1987 proved to be a great year for the motion picture industry. Box office records were being broken and rentals were through the roof. Life was good for Hollywood.

Joel and Ethan Coen broke out with Raising Arizona. And Steve Martin grew a long nose in Roxanne.

The biggest hit of the year, however, was the steamy Fatal Attraction. The movie, in which respectable married attorney Michael Douglas is hounded by his former lover Glenn Close, was a conventional if voluptuously filmed variation of a theme explored in 1971 in Clint Eastwood’s Play Misty for Me.

Dirty Dancing (1987)

Dirty Dancing was a surprise hit in 1987

Dirty Dancing, starring Patrick Swayze and Jennifer Grey, proved to a surprise hit as well. The movie told a nostalgic story of a sheltered young woman’s sexual awakening at a Catskills summer resort in the early 1960s.

Charles Martin Smith, Kevin Costner, Sean Connery and Andy Garcia played federal agents who take on the mob in the 1987 hit The Untouchables.

Woody Allen told a Senate subcommittee in May about his opposition to colorization — the process used to add color to black and white films.

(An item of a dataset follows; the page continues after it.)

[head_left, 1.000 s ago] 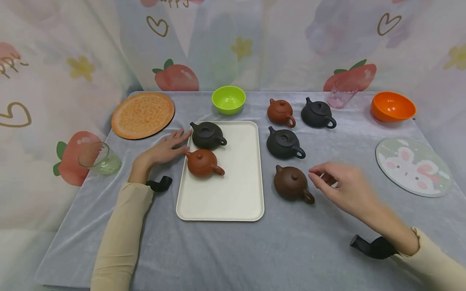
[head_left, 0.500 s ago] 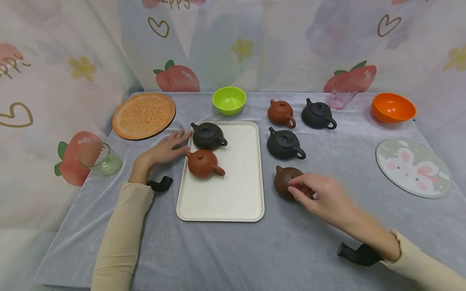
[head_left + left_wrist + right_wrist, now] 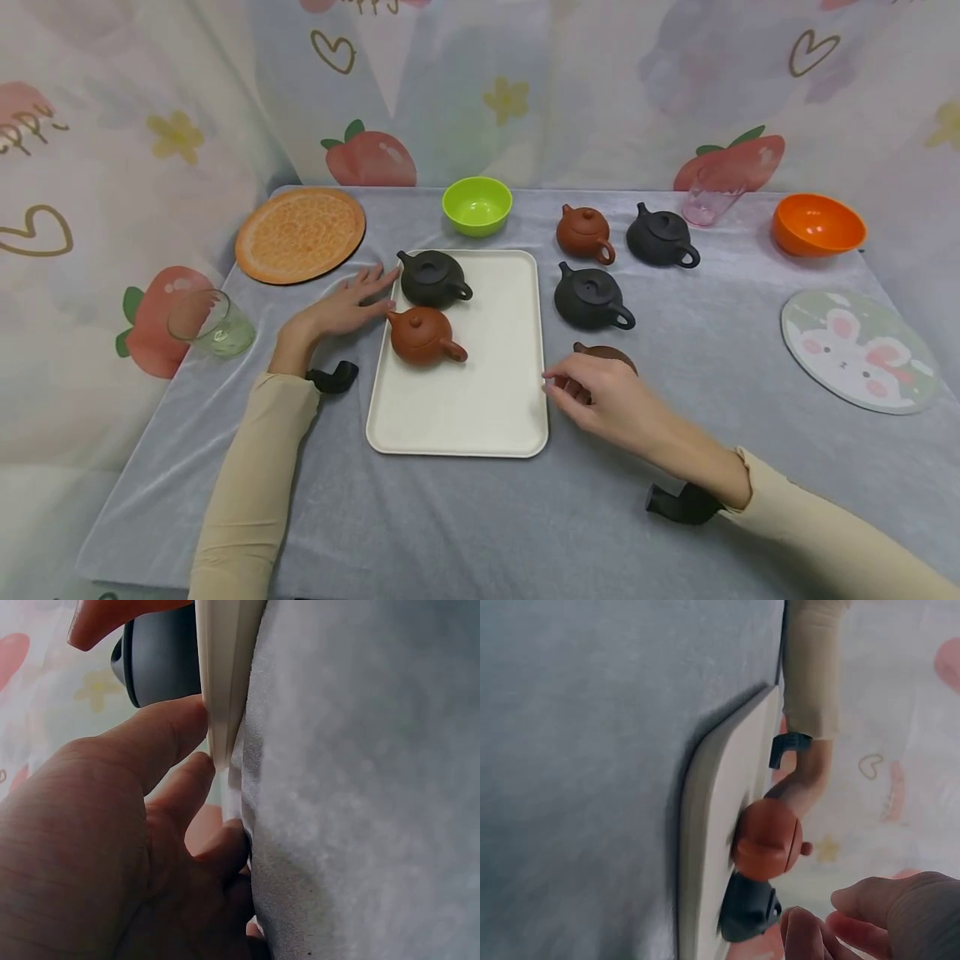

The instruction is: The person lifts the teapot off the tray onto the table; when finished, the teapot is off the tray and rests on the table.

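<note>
A cream tray [image 3: 480,400] lies mid-table, bearing a black teapot [image 3: 432,279] and an orange-brown teapot [image 3: 422,337] near its left side. My left hand [image 3: 337,310] is spread against the tray's left rim; in the left wrist view, its thumb and a fingertip touch the rim. Over the tray's right edge hovers my right hand [image 3: 611,404], fingers loosely bent, with nothing between thumb and fingers. Mostly hidden behind that hand is a dark brown teapot [image 3: 611,353]. The right wrist view shows the orange-brown teapot [image 3: 769,840] beyond the right fingers.
Behind the right hand stand two more black teapots [image 3: 594,298] and a small reddish teapot [image 3: 583,232]. Bowls, one green [image 3: 477,207] and one orange [image 3: 817,225], sit at the back. A pink glass [image 3: 705,204], green glass [image 3: 217,327], round brown mat [image 3: 300,236] and rabbit mat [image 3: 858,352] lie around.
My right hand has swept left from beside the brown teapot, passing over it, to the tray's right edge. The left hand keeps its place at the tray's left rim.
</note>
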### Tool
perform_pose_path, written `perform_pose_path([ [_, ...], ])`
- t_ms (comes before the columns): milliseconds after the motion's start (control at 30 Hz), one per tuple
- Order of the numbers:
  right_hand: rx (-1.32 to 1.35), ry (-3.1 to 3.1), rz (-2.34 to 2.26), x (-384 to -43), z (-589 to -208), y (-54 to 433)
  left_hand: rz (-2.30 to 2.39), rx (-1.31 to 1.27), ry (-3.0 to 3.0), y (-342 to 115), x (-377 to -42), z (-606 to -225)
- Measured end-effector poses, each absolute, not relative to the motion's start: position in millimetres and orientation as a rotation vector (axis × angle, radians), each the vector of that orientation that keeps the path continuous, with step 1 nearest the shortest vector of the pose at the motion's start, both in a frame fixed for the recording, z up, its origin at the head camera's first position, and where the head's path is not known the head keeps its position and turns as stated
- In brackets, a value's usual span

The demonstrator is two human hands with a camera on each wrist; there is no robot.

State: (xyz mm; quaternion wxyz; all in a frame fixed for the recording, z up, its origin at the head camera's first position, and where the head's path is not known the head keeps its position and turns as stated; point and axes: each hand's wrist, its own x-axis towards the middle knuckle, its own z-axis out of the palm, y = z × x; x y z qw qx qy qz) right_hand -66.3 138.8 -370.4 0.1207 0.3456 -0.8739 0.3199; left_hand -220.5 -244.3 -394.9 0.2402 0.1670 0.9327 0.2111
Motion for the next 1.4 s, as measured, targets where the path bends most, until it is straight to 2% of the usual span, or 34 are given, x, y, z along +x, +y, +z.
perform_pose_path([
  [700,0.848,-2.784,0.970,-106,-369,76,0.577,0.465,2.563,-243,-221,-397],
  [1400,0.978,-2.843,0.947,-131,-381,39,0.591,0.481,2.573,-244,-221,-394],
])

After three horrible movies, Tom Selleck finally made a movie people liked in Three Men & A Baby. Beverly Hills Cop II did pretty well at the box office too.

Oliver Stone’s Platoon won the Academy Award for best picture in 1987. Stanley Kubrick made his long awaited return to filmmaking with Full Metal Jacket. The wait was well worth it.

Good Morning Vietnam opened late in the year to raving reviews.